A fé e a crença III

Fariseus questionam Jesus, Tissot
Então Pedro ouviu uma voz, que dizia: — Pedro, levante-se! Mate e coma! Pedro respondeu: — De jeito nenhum, Senhor! Eu nunca comi nenhuma coisa que a lei considera suja ou impura! A voz falou de novo com ele: — Não chame de impuro aquilo que Deus purificou. At 10,13-15 Leia Mc 7,1-23
Da condenação à exagerada e inútil observação de rituais de purificação, que iam muito além da higiene pessoal, Jesus passa a tocar em um ponto comum, que era conveniente tanto aos da capital como aos do interior: a obrigação que os filhos tem para com seus pais idosos e necessitados. Valendo-se de um artifício engendrado pela tradição dos anciãos; e aqui lê-se dos saduceus ou os grandes proprietários de terras da região, anularam completamente o mandamento divino que fazia valer esta obrigatoriedade. Isso se dava quando um filho, mesmo sem se desfazer do bem, consagrava-o a Deus, numa prática validada pelos sacerdotes, que segundo a sua tradição chamava-se Corbã , para deste modo ficar desobrigado de dar assistência financeira aos seus pais, fazendo uma troca que era bastante conveniente e que já se perpetuava por gerações. Numa só tacada anulavam três itens importantes do Decálogo. Primeiramente, não zelavam pela honra de seus pais conquistada através de longos anos. Depois, não amando o próximo, e um próximo bem próximo, não se sentindo na obrigação de sustentá-los financeiramente, obrigava-os a viver da humilhante caridade alheia. E isso, segundo a sabedoria dos Provérbios, era o mesmo que atrair sobre eles a maldição: A quem amaldiçoa a seu pai ou a sua mãe, apagar-se-lhe-á a lâmpada nas mais densas trevas. (Pv 20,20) E finalmente, o que era ainda mais grave, arrastavam junto o Santo Nome de Deus para essa lama de sonegação de amor e de moral, fazendo dele o depositário infiel de algo que nunca precisou, e que jamais pensou em requisitar para si. Neste caso, não eram os filhos que ajudavam os seus pais, mas era Deus quem retinha o que a eles era devido.
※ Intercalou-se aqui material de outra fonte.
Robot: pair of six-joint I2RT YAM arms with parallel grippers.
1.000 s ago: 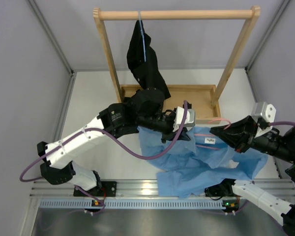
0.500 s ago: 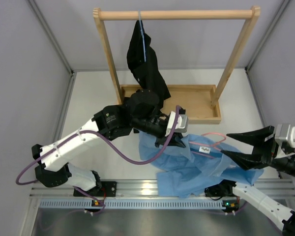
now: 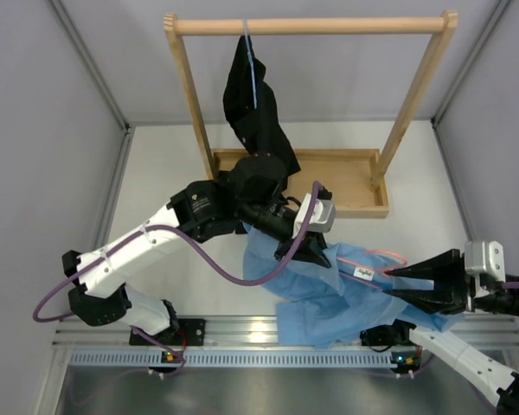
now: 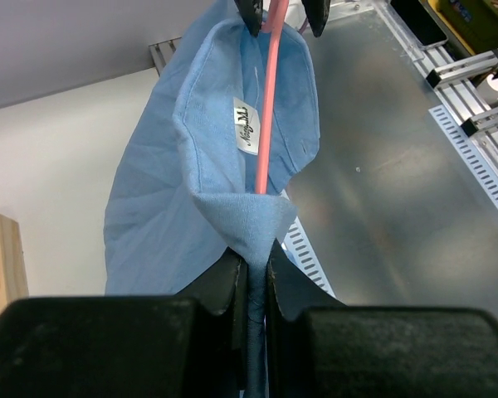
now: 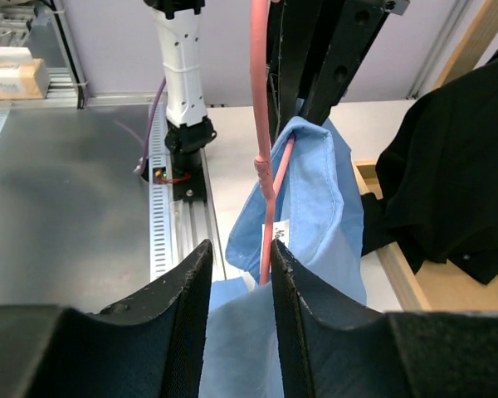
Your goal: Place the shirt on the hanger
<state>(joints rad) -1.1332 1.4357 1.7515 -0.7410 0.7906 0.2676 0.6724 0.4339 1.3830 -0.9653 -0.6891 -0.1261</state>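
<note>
You see the left pincer point(image 4: 251, 264) clamped shut on the collar fold of the shirt point(image 3: 324, 303), shirt draped near the front table point(image 3: 173, 173) edge, hanger point(image 4: 267, 108) lying inside the collar, right pincer point(image 5: 241, 253) slightly parted, fingers astride the hanger wire.

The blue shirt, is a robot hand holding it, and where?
Yes. The left gripper pinches the shirt by a fold of its collar. The right gripper is open, only straddling the hanger wire.
</note>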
Essa prática aviltante encontra respaldo hoje nas generosas contribuições que membros de igrejas tradicionais fazem às milionárias campanhas de “evangelização” dos “pastores” eletrônicos, numa suposição conveniente de estar prestando um enorme serviço a Deus e ao seu Reino. Ao mesmo tempo subtraem o valor da sua obrigação para com o sustento da sua igreja de origem, ao mesmo tempo em que aplacam as suas consciências evitando ouvir os desafios que o evangelho apresenta no culto dominical. Reflete-se também na aquisição cada vez maior e mais frequente de CDs e DVDs das megaestrelas gospel ou dos idolátricos amuletos “evangélicos”, sob a hipócrita alegação de que é também um serviço a Deus, serviço esse que é devidamente descontado do dízimo. Dessa exortação ninguém escapou: nem os engravatados e nem os “pés de chinelo”, nem os moderninhos nem os caipiras, nem os cultos nem os néscios. Foi uma advertência oportuna e cirúrgica de Jesus para todas as gerações, em todos os lugares.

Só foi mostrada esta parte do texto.